Source records:
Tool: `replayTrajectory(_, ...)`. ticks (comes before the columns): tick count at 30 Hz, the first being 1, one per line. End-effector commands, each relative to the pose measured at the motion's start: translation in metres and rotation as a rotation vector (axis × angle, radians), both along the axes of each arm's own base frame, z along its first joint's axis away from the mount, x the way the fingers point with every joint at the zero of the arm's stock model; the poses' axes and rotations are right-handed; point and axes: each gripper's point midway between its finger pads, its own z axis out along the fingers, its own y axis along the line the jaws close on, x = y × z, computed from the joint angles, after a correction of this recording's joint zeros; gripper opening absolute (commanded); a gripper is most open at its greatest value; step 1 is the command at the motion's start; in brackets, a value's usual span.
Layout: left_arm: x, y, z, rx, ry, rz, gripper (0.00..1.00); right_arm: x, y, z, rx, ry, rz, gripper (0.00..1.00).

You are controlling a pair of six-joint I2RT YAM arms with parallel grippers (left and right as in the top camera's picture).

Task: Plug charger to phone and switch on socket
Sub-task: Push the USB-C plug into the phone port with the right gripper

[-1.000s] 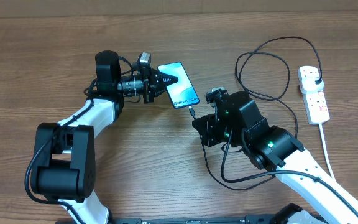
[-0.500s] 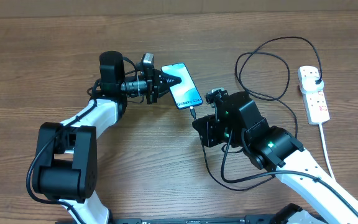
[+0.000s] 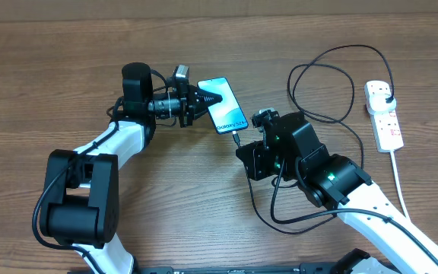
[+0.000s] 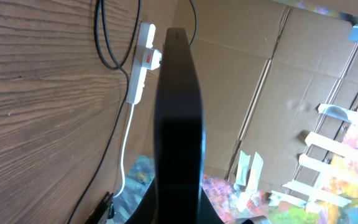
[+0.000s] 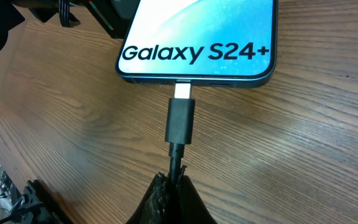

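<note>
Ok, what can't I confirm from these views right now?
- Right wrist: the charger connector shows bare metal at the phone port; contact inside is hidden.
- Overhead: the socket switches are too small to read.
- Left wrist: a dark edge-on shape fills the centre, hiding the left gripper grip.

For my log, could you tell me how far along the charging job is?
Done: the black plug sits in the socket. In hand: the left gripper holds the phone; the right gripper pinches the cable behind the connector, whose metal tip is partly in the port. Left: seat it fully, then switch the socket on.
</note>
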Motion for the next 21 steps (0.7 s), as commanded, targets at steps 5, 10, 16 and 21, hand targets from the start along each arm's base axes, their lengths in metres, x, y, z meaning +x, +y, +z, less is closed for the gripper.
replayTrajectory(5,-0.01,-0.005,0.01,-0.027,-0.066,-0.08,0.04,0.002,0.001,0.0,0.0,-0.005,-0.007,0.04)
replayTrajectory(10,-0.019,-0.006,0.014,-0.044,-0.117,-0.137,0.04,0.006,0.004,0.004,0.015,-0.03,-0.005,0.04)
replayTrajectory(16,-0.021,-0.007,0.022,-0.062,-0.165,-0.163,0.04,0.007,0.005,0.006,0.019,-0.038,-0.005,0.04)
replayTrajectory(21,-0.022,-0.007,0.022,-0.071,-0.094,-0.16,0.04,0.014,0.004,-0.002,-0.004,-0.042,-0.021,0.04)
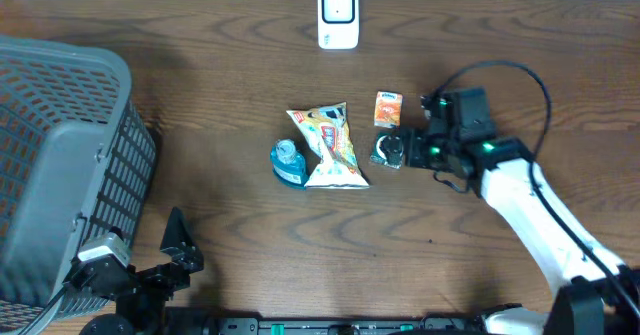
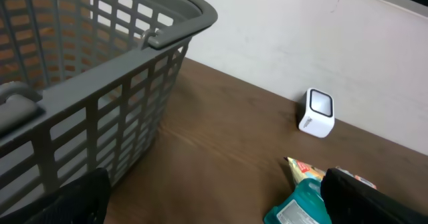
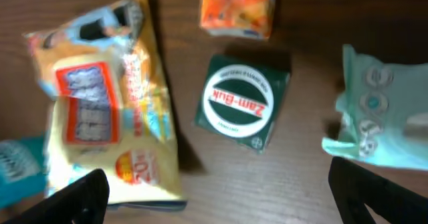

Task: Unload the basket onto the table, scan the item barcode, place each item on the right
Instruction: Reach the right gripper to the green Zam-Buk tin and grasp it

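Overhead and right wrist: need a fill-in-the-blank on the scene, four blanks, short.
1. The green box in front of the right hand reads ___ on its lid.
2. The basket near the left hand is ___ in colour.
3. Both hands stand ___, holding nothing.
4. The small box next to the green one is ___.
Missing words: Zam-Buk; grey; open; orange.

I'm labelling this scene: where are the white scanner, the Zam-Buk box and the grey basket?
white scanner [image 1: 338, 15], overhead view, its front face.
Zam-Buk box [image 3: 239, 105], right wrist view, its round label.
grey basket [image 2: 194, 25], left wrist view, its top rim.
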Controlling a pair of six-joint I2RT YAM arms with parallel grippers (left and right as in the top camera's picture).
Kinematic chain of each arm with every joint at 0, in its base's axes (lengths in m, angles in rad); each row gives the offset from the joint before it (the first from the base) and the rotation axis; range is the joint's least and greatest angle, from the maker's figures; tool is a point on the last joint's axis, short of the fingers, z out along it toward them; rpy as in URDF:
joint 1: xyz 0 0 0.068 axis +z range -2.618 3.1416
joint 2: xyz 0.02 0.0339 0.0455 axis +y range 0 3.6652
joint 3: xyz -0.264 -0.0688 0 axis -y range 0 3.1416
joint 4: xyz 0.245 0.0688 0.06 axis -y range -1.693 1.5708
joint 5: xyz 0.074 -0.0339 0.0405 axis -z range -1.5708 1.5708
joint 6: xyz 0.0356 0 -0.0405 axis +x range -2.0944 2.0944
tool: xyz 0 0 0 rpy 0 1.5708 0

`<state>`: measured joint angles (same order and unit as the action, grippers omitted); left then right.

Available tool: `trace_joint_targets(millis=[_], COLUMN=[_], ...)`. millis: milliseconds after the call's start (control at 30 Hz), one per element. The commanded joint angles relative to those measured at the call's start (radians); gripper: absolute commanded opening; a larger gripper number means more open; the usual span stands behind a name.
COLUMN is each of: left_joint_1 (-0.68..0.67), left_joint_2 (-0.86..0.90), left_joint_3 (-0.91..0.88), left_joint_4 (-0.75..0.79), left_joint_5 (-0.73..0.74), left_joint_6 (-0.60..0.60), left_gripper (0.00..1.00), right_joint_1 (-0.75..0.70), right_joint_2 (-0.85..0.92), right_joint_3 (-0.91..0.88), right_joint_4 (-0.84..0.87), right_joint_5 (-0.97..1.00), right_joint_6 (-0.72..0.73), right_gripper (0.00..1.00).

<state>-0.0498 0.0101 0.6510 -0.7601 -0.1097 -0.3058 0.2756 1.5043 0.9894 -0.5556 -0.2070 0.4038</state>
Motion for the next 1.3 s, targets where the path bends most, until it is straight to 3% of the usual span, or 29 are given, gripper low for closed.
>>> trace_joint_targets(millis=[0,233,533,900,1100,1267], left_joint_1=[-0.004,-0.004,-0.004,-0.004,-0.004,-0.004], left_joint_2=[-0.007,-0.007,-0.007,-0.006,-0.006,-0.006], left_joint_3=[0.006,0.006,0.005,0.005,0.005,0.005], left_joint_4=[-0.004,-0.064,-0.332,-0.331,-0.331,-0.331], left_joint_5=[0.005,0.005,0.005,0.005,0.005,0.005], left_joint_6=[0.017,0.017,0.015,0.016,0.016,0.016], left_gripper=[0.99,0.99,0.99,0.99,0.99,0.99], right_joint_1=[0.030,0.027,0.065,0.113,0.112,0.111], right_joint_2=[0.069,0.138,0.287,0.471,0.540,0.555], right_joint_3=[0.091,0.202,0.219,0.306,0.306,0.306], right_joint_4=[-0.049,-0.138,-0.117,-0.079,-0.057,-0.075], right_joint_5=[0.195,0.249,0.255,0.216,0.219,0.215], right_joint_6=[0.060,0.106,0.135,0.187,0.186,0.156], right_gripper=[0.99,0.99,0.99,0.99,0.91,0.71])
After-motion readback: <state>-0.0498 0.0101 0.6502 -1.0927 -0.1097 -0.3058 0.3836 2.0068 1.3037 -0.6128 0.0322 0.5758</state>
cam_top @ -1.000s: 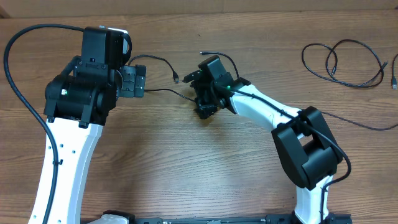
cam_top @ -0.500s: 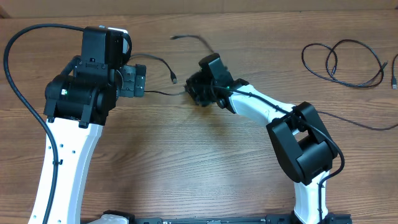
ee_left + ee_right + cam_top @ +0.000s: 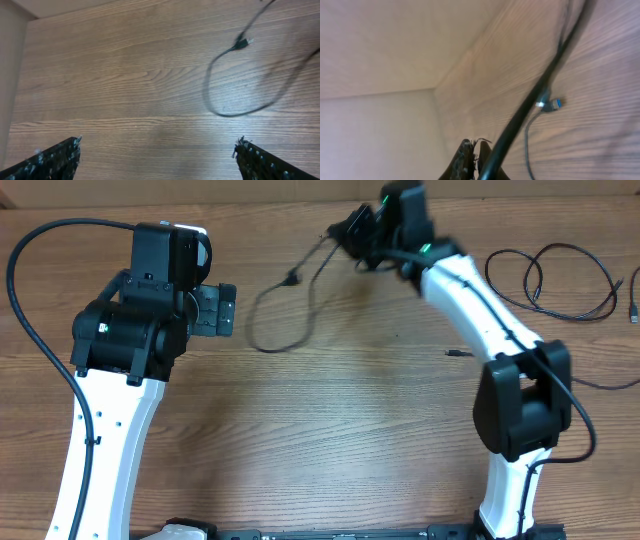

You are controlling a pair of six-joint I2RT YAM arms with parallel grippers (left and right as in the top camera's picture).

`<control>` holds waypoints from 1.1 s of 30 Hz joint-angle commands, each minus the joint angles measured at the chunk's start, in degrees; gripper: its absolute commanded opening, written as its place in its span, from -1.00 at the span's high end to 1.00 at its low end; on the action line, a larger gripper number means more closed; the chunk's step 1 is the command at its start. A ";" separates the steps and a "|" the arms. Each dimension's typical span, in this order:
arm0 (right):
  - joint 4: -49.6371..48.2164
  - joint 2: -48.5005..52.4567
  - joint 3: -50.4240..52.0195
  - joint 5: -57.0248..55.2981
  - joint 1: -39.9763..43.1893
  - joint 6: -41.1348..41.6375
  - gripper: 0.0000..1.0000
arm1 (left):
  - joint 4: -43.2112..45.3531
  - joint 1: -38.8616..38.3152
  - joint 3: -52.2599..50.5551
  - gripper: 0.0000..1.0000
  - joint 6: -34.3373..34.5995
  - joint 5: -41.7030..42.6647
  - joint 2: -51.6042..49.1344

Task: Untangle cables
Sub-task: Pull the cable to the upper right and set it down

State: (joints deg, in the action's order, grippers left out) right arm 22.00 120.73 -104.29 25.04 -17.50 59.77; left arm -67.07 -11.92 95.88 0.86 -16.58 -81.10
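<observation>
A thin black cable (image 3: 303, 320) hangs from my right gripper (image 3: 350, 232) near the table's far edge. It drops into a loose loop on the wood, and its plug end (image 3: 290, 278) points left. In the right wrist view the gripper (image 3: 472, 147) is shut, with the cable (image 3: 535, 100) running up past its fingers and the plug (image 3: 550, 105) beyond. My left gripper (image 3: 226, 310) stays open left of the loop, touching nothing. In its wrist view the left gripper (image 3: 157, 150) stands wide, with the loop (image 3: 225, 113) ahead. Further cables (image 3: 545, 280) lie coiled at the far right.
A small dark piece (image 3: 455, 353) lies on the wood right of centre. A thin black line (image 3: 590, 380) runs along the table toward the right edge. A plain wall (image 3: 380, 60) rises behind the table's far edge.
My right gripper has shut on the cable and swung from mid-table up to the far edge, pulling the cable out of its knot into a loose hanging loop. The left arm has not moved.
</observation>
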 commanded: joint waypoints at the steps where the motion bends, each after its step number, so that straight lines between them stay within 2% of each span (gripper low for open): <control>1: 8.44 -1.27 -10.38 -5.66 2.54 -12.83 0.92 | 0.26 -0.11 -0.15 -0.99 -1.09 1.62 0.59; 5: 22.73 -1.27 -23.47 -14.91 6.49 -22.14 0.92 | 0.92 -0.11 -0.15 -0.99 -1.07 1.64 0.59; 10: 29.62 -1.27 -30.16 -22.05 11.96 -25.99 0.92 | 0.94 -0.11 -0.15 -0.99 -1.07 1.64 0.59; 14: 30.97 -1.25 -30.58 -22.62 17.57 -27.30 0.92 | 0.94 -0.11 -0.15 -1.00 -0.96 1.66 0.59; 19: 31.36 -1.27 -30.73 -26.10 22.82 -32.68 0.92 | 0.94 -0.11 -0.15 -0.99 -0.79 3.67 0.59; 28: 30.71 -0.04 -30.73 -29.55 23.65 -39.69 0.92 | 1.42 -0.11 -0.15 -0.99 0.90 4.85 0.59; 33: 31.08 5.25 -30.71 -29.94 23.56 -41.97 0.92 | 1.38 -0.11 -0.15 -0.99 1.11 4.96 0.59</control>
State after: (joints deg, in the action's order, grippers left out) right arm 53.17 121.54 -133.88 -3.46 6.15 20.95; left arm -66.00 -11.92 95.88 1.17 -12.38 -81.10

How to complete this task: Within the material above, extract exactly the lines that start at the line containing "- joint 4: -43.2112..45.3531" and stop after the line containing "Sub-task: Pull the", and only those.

Response for this exercise:
  - joint 4: -43.2112..45.3531
  - joint 1: -38.8616..38.3152
  - joint 3: -52.2599..50.5551
  - gripper: 0.0000..1.0000
  - joint 6: -34.3373..34.5995
  - joint 5: -41.7030..42.6647
  - joint 2: -51.6042..49.1344

Task: Untangle cables
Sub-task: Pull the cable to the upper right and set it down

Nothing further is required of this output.